Lors de la rencontre, Judd a employé un ton de dérision en prédisant la réaction des Canadiens à la diffusion imminente d’une vidéo montrant l’interrogatoire d’Omar Khadr à Guantanamo par les services secrets canadiens en 2003, alors qu’il avait 16 ans. Je traduis un passage du compte-rendu :
Il (Judd) a souligné que les images provoqueraient sans aucun doute un «réflexe d’anti-américanisme» et des «paroxysmes d’indignation morale, une spécialité canadienne», ainsi qu’une pression accrue sur le gouvernement pour que celui-ci réclame le retour de Khadr au Canada. Il a prédit que le gouvernement du premier ministre Harper continuerait néanmoins à résister à cette pression.

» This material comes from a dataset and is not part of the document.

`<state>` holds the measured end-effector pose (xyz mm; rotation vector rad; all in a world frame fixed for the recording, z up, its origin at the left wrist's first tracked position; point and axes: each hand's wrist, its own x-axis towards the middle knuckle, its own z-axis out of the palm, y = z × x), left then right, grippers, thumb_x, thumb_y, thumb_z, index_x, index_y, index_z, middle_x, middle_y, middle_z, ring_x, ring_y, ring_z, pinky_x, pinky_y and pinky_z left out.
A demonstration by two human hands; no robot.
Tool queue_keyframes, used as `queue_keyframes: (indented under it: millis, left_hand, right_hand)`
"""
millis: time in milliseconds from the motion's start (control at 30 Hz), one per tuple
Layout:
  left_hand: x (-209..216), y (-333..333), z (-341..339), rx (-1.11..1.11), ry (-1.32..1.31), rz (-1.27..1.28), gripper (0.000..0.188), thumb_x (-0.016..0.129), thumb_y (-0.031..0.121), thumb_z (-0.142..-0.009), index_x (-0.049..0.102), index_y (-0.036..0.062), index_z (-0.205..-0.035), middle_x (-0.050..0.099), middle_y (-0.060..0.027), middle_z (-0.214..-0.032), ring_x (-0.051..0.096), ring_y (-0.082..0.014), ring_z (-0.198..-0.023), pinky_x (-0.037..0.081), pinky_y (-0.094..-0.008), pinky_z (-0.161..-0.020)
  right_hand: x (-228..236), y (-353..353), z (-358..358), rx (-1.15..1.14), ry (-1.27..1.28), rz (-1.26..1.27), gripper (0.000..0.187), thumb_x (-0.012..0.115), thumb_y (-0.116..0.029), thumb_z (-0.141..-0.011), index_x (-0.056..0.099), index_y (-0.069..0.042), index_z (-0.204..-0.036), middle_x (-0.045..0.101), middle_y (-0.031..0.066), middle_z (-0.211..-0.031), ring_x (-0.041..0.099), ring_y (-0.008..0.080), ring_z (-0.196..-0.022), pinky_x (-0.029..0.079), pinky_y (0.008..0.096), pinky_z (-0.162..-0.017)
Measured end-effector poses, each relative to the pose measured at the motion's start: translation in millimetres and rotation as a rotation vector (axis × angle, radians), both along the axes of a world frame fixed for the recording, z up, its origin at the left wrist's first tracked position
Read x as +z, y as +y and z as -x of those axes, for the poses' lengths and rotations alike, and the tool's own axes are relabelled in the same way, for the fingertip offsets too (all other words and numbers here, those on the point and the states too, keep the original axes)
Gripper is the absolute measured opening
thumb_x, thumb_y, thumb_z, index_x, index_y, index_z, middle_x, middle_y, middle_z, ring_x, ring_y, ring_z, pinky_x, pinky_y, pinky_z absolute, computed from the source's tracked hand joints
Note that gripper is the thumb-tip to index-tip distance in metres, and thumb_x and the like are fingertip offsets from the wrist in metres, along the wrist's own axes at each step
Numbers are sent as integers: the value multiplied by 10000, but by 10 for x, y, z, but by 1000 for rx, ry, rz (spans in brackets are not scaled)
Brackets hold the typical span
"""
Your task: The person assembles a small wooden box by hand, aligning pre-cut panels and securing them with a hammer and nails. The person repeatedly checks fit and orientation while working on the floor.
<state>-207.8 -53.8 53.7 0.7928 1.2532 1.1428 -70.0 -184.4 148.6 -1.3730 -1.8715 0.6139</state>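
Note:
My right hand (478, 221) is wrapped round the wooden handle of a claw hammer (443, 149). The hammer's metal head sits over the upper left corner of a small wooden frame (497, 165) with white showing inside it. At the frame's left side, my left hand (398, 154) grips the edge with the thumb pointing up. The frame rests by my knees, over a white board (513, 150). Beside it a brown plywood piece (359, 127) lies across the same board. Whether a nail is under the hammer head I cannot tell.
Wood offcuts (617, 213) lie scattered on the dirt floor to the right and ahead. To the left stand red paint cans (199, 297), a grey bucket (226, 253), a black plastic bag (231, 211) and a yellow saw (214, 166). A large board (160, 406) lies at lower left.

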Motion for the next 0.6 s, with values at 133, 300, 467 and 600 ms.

Judd s’est également moqué de l’attitude des citoyens et des tribunaux canadiens face au monde, l’associant au roman de Lewis Carroll, Alice au pays des merveilles. Il s’est
notamment plaint de jugements des tribunaux interdisant aux autorités canadiennes d’utiliser des informations ayant pu être obtenues sous la torture. Selon le compte-rendu américain, il a déclaré que les juges avaient «menotté» la SCRS.
Judd a quitté le poste de directeur du SCRS en juin 2009. Le premier ministre Harper et l’ancienne gouverneure du Canada Michaelle Jean l’ont honoré pour ses services en janvier dernier.
P.S. : La Presse Canadienne publie cet article sur le câble diplomatique américain, mettant l’accent sur une déclaration de Judd à son interlocuteur américain selon laquelle son agence «harcelait vigoureusement» des membres connus du Hezbollah au Canada.